Please copy the records exactly as they appear, with all pictures left out.

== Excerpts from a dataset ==
+ + + + +
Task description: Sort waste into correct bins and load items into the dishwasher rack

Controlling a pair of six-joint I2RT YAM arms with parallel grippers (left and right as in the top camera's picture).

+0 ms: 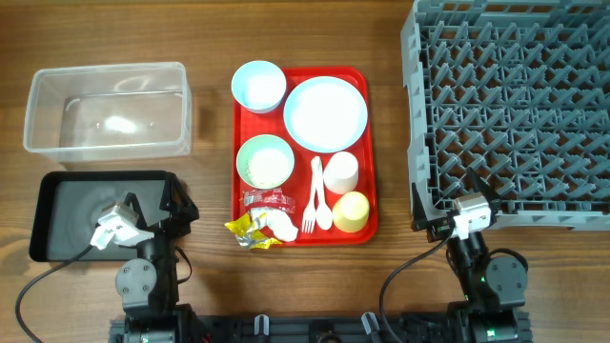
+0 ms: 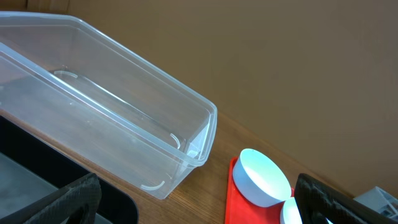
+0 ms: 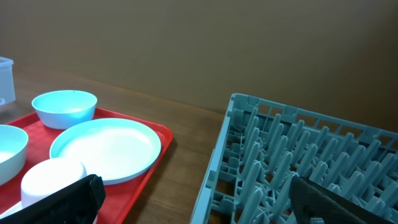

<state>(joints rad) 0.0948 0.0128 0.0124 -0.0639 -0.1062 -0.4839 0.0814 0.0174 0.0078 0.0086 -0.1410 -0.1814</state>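
Note:
On the red serving tray (image 1: 370, 143) sit a light blue bowl (image 1: 258, 86), a light blue plate (image 1: 325, 112), a pale green bowl (image 1: 265, 160) holding white crumbs, a white cup (image 1: 341, 172), a yellow cup (image 1: 351, 211), and a white fork (image 1: 310, 205) and spoon (image 1: 323, 205). A red-and-clear wrapper (image 1: 267, 200), a white tissue (image 1: 282, 226) and a yellow foil wrapper (image 1: 244, 232) lie at its front left corner. My left gripper (image 1: 157, 211) is open and empty by the black tray (image 1: 67, 214). My right gripper (image 1: 456, 211) is open and empty at the front left corner of the grey rack (image 1: 515, 105).
The clear tub (image 1: 105, 110) stands empty behind the black tray; it fills the left wrist view (image 2: 112, 118), with the blue bowl (image 2: 264, 177) to its right. The right wrist view shows the plate (image 3: 106, 149) and the rack's pegs (image 3: 298, 162).

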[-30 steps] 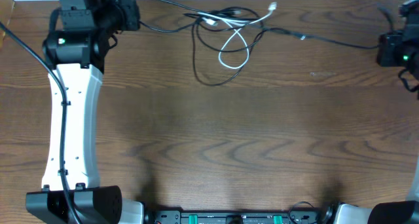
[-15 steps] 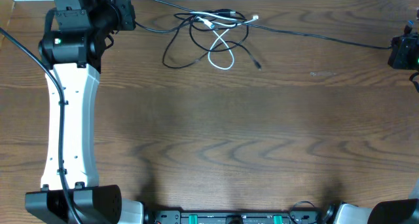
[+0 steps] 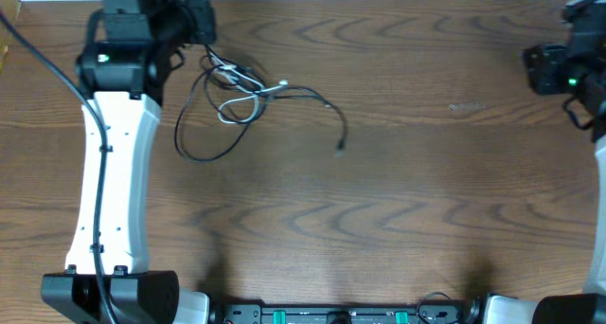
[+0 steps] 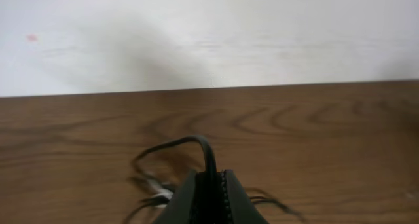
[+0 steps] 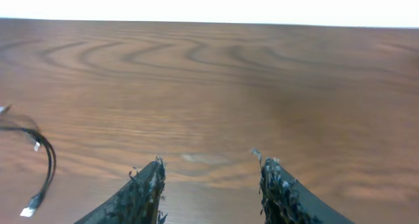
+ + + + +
== Exercise output ==
Task description: Sort waste into correct bins and load items into the dishwasher rack

Controlling a pair of six-joint I2RT YAM arms with parallel grippers (left and right as in the top camera's picture).

+0 ms: 
+0 ms: 
+0 ms: 

<state>(joints rad) 0.0948 0.0128 0.0124 -0.0639 -0.1062 -0.4839 0.0814 0.0174 0.0078 0.0086 -0.1410 -0.1814</state>
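Note:
On the red serving tray (image 1: 370, 143) sit a light blue bowl (image 1: 258, 86), a light blue plate (image 1: 325, 112), a pale green bowl (image 1: 265, 160) holding white crumbs, a white cup (image 1: 341, 172), a yellow cup (image 1: 351, 211), and a white fork (image 1: 310, 205) and spoon (image 1: 323, 205). A red-and-clear wrapper (image 1: 267, 200), a white tissue (image 1: 282, 226) and a yellow foil wrapper (image 1: 244, 232) lie at its front left corner. My left gripper (image 1: 157, 211) is open and empty by the black tray (image 1: 67, 214). My right gripper (image 1: 456, 211) is open and empty at the front left corner of the grey rack (image 1: 515, 105).
The clear tub (image 1: 105, 110) stands empty behind the black tray; it fills the left wrist view (image 2: 112, 118), with the blue bowl (image 2: 264, 177) to its right. The right wrist view shows the plate (image 3: 106, 149) and the rack's pegs (image 3: 298, 162).
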
[-30 steps] 
[-15 steps] 
[+0 steps] 
[+0 steps] 
[+0 steps] 

Nothing more is required for this answer.